General Motors (GM) is offering owners of its Chevy Volt a free loaner vehicle if they are concerned about the possibility of a battery fire. The offer follows a decision by the National Highway Traffic Safety Administration (NHTSA) to open a formal investigation of the Chevy Volt, after recent crash tests resulted in one battery pack catching fire and one smoking and emitting sparks.

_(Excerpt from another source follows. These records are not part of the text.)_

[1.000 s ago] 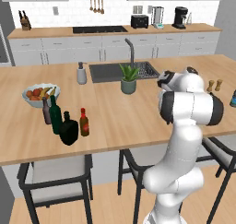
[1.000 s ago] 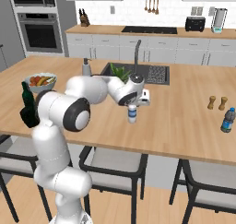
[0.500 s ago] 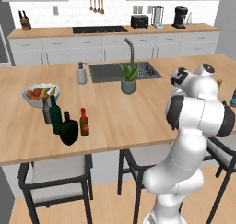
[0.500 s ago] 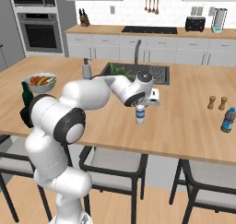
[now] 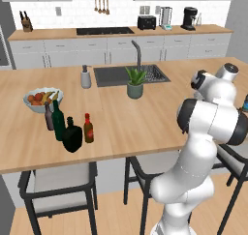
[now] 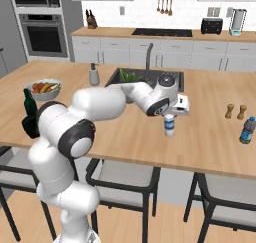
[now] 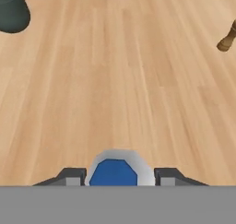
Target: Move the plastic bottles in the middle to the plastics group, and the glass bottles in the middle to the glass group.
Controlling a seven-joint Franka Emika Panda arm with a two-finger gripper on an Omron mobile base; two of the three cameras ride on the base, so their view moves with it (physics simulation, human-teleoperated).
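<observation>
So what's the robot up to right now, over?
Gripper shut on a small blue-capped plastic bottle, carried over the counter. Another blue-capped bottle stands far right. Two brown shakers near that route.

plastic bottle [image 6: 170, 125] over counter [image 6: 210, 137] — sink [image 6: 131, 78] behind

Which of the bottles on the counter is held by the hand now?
The small clear bottle with a blue cap, between the hand's fingers; the other bottles stand apart from it on the counter.
</observation>
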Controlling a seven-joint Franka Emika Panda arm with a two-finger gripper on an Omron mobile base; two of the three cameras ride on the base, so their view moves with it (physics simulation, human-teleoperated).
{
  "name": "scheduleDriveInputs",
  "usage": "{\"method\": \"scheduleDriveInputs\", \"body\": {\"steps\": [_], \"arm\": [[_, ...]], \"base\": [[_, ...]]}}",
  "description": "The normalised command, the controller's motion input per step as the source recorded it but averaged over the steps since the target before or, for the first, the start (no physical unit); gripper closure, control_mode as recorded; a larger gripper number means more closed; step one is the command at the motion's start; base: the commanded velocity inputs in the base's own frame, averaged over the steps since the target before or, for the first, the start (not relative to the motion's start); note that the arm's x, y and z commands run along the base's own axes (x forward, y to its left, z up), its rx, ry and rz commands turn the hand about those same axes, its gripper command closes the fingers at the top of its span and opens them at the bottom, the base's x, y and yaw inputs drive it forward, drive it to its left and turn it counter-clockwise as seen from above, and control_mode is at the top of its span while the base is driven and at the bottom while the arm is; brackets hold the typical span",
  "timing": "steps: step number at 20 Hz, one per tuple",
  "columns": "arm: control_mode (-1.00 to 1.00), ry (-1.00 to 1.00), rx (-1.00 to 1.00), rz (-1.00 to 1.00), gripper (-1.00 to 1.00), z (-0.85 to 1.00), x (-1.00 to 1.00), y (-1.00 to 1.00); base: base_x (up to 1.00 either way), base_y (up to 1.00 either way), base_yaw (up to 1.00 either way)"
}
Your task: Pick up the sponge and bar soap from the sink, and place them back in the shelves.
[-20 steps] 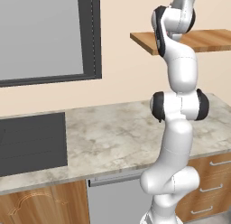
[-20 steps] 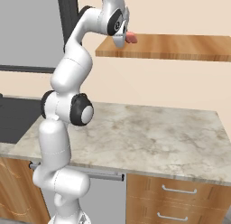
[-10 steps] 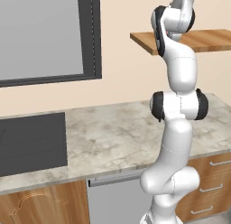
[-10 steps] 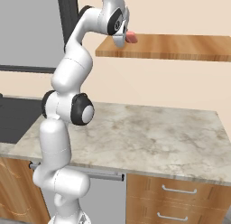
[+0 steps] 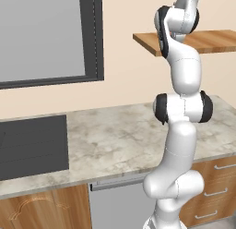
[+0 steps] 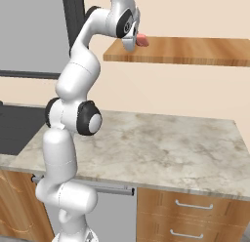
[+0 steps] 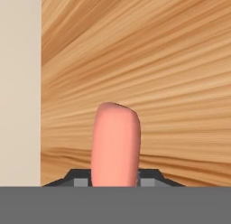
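Salmon-pink bar soap point(image 7: 116, 144), rounded end, clamped in pincer point(image 6: 134, 42), seemingly just above shelves point(image 6: 195, 50).

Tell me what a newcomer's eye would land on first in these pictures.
The white arm stretched high, its claw shut on the salmon-pink bar soap just above the near left end of the wooden shelves. In the hand view the bar soap stands up between the fingertips with the wood grain of the shelves close behind it. Lower down, the marbled counter and the black sink at its left.
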Motion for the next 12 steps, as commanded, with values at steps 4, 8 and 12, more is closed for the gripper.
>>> {"method": "scheduleDriveInputs", "body": {"steps": [4,8,12], "arm": [[-1.00,0.00,0.00,0.00,-1.00,0.00,0.00,0.00],[-1.00,0.00,0.00,0.00,-1.00,0.00,0.00,0.00],[-1.00,0.00,0.00,0.00,-1.00,0.00,0.00,0.00]], "base": [[0.00,0.00,0.00],[0.00,0.00,0.00],[0.00,0.00,0.00]]}}
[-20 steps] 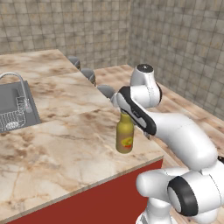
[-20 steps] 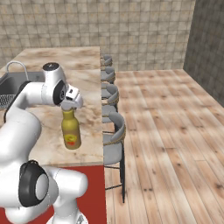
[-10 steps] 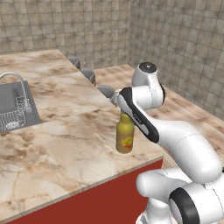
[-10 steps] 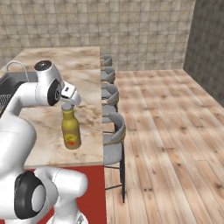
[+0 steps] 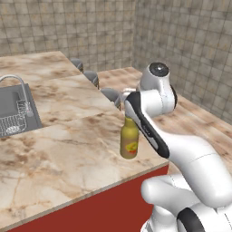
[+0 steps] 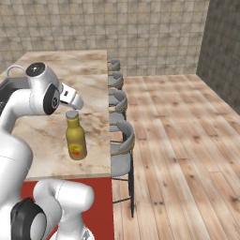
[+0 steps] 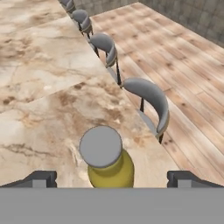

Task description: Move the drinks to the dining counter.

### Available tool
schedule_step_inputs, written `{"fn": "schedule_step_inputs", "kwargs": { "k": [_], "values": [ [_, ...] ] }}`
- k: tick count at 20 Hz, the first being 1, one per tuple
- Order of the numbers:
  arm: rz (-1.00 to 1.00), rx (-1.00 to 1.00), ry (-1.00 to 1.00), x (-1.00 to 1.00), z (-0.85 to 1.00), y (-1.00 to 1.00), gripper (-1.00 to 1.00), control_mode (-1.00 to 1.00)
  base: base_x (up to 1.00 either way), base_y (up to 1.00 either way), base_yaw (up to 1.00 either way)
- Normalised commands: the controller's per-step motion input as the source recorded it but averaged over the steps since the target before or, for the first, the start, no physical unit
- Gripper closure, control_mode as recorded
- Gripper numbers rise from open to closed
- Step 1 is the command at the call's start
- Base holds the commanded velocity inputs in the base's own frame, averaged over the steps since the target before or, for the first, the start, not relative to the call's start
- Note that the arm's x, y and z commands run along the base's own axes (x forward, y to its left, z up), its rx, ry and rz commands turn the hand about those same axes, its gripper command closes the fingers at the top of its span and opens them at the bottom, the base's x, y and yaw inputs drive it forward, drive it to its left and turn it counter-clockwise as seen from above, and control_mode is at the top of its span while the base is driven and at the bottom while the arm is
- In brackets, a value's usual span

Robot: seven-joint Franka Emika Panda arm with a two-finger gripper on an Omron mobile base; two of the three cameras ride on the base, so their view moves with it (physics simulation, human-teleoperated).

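Fingers were spread wide above the bottle; it could be toppled off the counter edge if clipped.

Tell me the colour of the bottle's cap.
Grey, on the bottle's cap; clearest in the hand view.
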Motion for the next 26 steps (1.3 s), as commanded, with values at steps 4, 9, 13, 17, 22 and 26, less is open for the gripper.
{"fn": "schedule_step_inputs", "kwargs": {
  "k": [4,9,13,17,22,26],
  "values": [
    [0.0,0.0,-0.11,-0.36,0.35,-0.19,-1.0,-1.0,0.0,0.0,0.0],
    [0.0,0.0,-0.08,-0.47,0.35,-0.21,-1.0,-1.0,0.0,0.0,0.0],
    [0.08,0.01,-0.03,-0.57,0.14,-0.07,-1.0,-1.0,0.0,0.0,0.0],
    [0.1,0.07,-0.05,-0.56,0.1,0.0,-1.0,-1.0,0.0,0.0,0.0],
    [0.09,0.06,-0.13,-0.58,0.2,-0.02,-1.0,-1.0,0.0,0.0,0.0],
    [0.04,0.03,-0.03,-0.29,0.43,-0.09,-1.0,-1.0,0.0,0.0,0.0]
  ]
}}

The hybrid Chevy Volt is powered by a lithium-ion battery and has an electric motor onboard to power the vehicle when the charge runs low. Lithium ion batteries are used also used all-electric cars such as the Nissan Leaf and Tesla Roadster. As we reported earlier this month, the NHTSA began looking at the batteries following a fire at a Wisconsin garage where agency was storing a wrecked Chevy Volt. The fire occurred this spring, three weeks after the Chevy Volt was damaged in a side-impact crash test. General Motors had blamed the agency for the fire, alleging the blaze occurred because the lithium-ion battery had not been deactivated properly.

According to a report from The Financial Times, the NHTSA has since been able to replicate the battery fire during three tests conducted earlier this month. While the first test, conducted on November 16, did not result in a fire, a battery pack on a second Chevy Volt caught fire a week after it was subjected to a crash test on November 17. A Volt crash tested on November 18 resulted in the emission of sparks and smoke from the battery.

“NHTSA is not aware of any roadway crashes that have resulted in battery-related fires in Chevy Volts or other vehicles powered by lithium-ion batteries,” the agency said in a statement. “However, the agency is concerned that damage to the Volt’s batteries as part of three tests that are explicitly designed to replicate real-world crash scenarios have resulted in fire. NHTSA is therefore opening a safety defect investigation of Chevy Volts, which could experience a battery-related fire following a crash. Chevy Volt owners whose vehicles have not been in a serious crash do not have reason for concern.”

The NHTSA said that if the investigation uncovers an “unreasonable risk to safety,” it would take immediate action “to notify consumers and ensure that GM communicates with current vehicle owners.” While such action could include a recall, the statement said it was too early to tell if that would be the case.

In its own statement, GM said there have been no comparable incidents reported in the field, pointing to the fact that all Chevy Volts are equipped with the OnStar system, which would report in real time “any crash significant enough to potentially compromise battery integrity.”

Nevertheless, GM is trying to reassure the 6,000 vehicle owners who have purchased a Chevy Volt. “Any Volt owner concerned about safety can contact his or her Volt advisor to arrange for a free GM vehicle loan until resolution of the issue,” GM said in a statement.

“The Volt is a five-star safety car. Even though no customer has experienced in the real world what was identified in this latest testing of post-crash situations, we’re taking critical steps to ensure customer satisfaction and safety,” Mark Reuss, president, GM North America, said.